Everything from the first line below through the line with "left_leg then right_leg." is to be transcribed exactly, and nothing past it.

::: PROVIDED MATERIAL :::

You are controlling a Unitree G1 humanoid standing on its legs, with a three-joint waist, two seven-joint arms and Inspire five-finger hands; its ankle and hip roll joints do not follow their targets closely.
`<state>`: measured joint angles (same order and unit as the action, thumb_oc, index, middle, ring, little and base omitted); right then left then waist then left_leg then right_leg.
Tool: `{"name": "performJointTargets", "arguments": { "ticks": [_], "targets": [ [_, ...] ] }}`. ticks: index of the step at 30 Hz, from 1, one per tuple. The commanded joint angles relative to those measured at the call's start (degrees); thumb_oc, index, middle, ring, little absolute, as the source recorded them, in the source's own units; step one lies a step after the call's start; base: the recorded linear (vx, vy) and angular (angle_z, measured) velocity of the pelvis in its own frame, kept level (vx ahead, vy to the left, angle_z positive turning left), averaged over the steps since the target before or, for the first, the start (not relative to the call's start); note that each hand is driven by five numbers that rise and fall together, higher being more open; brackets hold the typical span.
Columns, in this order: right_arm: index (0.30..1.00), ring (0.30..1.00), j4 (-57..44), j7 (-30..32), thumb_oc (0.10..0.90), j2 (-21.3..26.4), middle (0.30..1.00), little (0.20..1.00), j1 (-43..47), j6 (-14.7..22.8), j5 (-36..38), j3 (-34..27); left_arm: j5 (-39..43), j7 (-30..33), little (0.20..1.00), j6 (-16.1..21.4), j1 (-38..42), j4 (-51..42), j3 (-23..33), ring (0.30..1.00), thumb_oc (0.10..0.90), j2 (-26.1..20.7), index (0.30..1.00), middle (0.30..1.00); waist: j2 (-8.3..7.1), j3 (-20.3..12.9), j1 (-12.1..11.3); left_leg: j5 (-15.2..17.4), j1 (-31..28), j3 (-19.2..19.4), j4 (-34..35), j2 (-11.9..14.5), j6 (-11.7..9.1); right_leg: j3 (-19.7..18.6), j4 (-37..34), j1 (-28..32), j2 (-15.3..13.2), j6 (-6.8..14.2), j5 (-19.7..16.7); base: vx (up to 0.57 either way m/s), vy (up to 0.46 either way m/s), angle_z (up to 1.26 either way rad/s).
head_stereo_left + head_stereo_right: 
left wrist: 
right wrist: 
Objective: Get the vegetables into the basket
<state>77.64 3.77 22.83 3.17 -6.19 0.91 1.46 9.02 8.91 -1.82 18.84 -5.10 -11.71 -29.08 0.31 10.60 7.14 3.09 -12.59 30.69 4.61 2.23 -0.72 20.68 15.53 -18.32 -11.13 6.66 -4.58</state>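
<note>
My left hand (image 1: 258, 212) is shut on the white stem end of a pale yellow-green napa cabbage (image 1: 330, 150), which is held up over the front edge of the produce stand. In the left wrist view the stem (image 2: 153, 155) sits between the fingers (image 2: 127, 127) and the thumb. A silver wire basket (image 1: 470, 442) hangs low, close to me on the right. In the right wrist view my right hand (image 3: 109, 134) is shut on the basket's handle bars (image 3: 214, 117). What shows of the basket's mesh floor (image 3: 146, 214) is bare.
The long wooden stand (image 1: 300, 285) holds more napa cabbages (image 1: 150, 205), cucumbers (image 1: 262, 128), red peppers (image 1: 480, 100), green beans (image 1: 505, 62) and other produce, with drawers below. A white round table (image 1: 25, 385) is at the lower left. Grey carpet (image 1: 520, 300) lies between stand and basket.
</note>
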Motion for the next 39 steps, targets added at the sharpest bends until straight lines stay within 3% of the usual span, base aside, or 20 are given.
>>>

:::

**ANSWER SECTION:**
You are controlling a Unitree G1 humanoid standing on its legs, with a three-joint waist, two seven-joint arms and Inspire five-finger hands; its ankle and hip roll joints do not follow their targets closely.
`<state>`: measured joint angles (same order and unit as the action, thumb_oc, index, middle, ring, little and base omitted); right then left then waist then left_leg then right_leg.

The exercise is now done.